We invite researchers working on topics such as predictive modelling of biological function and properties, generative and simulation-based approaches, adaptive experimental design, data integration, and other emerging areas to join this vibrant exchange on shaping the next generation of AI-enabled biological discovery.

Call for Papers

We welcome extended abstracts (2-4 pages, non-archival), including works-in-progress and preliminary results. Topics of interest include but are not limited to:

  • Prediction of biomolecular structures, properties, complexes, and interactions
  • Generative models for biological sequences and structures
  • Bayesian optimization and active learning for guided biological experimentation
  • Geometric and symmetry-aware deep learning for molecular representations
  • Interpretable and uncertainty-aware models for biological design
  • Multi-modal learning over sequence, structure, and functional data
  • Benchmarks, datasets, and evaluation protocols for biological design tasks
  • Foundation models for biology
  • Novel applications of AI in computational and experimental biology
  • Position papers and/or posters addressing fundamental challenges or limitations of AI in computational and experimental biology

Accepted submissions will be presented posters, with a select few being chosen as short spotlight talks, and will be made available on the workshop website. This is a non-archival workshop, allowing authors to publish full versions of their work at future venues.

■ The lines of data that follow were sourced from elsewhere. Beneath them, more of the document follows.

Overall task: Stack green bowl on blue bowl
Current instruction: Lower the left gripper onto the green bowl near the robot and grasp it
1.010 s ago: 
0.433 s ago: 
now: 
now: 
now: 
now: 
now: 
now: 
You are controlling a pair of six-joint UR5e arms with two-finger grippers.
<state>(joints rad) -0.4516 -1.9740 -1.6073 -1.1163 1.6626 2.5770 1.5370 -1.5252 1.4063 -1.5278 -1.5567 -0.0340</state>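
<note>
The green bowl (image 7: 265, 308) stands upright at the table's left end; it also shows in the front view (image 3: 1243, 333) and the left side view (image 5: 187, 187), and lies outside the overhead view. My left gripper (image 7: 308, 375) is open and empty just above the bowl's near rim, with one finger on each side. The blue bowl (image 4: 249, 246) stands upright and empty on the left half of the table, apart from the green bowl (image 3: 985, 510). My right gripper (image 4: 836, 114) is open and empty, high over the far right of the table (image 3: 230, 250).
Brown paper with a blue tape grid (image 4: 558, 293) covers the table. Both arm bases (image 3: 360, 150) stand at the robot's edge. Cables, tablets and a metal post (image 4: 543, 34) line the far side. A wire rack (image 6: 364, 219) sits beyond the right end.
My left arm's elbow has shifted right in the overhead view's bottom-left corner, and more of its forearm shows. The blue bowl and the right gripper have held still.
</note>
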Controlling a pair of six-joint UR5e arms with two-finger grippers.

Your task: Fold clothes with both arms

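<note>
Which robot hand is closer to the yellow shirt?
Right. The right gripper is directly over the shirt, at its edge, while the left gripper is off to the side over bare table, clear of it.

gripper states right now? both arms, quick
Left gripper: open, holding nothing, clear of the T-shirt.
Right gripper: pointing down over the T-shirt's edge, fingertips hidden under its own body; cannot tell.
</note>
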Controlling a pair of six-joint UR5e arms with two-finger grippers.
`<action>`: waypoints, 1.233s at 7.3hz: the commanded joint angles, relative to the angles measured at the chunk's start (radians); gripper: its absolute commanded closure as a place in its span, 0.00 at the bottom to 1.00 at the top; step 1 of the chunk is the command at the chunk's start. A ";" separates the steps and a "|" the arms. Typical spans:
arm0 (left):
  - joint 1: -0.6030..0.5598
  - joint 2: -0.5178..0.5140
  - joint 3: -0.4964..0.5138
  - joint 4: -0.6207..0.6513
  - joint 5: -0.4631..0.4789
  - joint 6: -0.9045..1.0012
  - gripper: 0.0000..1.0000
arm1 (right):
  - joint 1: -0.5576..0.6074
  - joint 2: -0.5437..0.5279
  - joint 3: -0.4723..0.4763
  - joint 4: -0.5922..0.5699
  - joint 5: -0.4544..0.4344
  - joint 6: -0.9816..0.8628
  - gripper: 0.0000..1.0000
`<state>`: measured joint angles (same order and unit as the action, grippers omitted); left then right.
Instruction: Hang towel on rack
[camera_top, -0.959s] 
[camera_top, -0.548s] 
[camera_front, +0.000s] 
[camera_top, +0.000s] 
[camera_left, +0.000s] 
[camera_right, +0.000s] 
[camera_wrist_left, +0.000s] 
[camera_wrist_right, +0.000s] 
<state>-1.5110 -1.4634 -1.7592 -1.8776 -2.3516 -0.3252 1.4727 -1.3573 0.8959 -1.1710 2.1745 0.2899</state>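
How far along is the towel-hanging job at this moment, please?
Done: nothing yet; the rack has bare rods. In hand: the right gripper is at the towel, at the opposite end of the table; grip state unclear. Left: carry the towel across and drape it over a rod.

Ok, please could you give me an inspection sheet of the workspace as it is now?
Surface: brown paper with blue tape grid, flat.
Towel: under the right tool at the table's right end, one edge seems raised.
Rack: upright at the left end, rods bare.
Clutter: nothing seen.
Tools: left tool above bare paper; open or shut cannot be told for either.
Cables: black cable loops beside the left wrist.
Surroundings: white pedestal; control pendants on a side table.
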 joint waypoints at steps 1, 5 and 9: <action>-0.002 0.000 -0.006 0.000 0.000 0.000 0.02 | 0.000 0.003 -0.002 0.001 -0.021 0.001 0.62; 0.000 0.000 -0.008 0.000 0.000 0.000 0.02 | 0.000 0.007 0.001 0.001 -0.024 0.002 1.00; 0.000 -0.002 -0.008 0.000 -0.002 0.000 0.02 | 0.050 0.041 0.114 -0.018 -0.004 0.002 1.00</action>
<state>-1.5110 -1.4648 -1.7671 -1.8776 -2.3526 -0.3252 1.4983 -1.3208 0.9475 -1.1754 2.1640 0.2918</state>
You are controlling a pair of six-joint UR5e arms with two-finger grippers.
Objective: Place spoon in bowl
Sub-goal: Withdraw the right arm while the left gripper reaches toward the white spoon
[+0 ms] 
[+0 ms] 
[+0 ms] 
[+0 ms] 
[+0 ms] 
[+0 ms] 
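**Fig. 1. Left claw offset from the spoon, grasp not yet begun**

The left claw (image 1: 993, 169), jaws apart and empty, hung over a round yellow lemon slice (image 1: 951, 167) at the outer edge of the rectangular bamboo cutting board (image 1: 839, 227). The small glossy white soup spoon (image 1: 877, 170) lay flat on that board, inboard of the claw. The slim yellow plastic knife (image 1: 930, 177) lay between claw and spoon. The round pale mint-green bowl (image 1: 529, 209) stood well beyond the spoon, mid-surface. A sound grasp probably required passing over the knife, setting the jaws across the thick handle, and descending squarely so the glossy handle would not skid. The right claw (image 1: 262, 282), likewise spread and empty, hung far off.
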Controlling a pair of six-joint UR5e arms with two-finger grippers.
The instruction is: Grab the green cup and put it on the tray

Workshop & Paper Submission Guidelines

  • Format: extended abstracts (2-4 pages)
  • Paper submission link: OpenReview
  • All papers must be submitted electronically as PDF files and formatted according to Springer’s manuscript submission guidelines
  • Key dates:
    • Submission start: 01/10/2025 12:59PM UTC-0
    • Submission deadline: 29/10/2025 12:59PM UTC-0
    • Notification: 12/11/2025 12:59PM UTC-0
    • Camera-ready: 20/11/2025 12:59PM UTC-0
  • Registration fees: AJCAI Registration Options
  • Venue: The Australian National University (ANU), Canberra, Australia
  • Workshop date & time: 02/12/2025 & 9:00AM - 12:30PM

⚠️ IMPORTANT FOR BLIND REVIEW

When using LaTeX, please set \author{Anonymous} and \authorrunning{Anon} to avoid revealing identifying information.
For the institution, use \institute{Anonymous Institution} to display anonymous affiliation.
Please also ensure that acknowledgments, funding information, and any other identifying details are removed from your submission.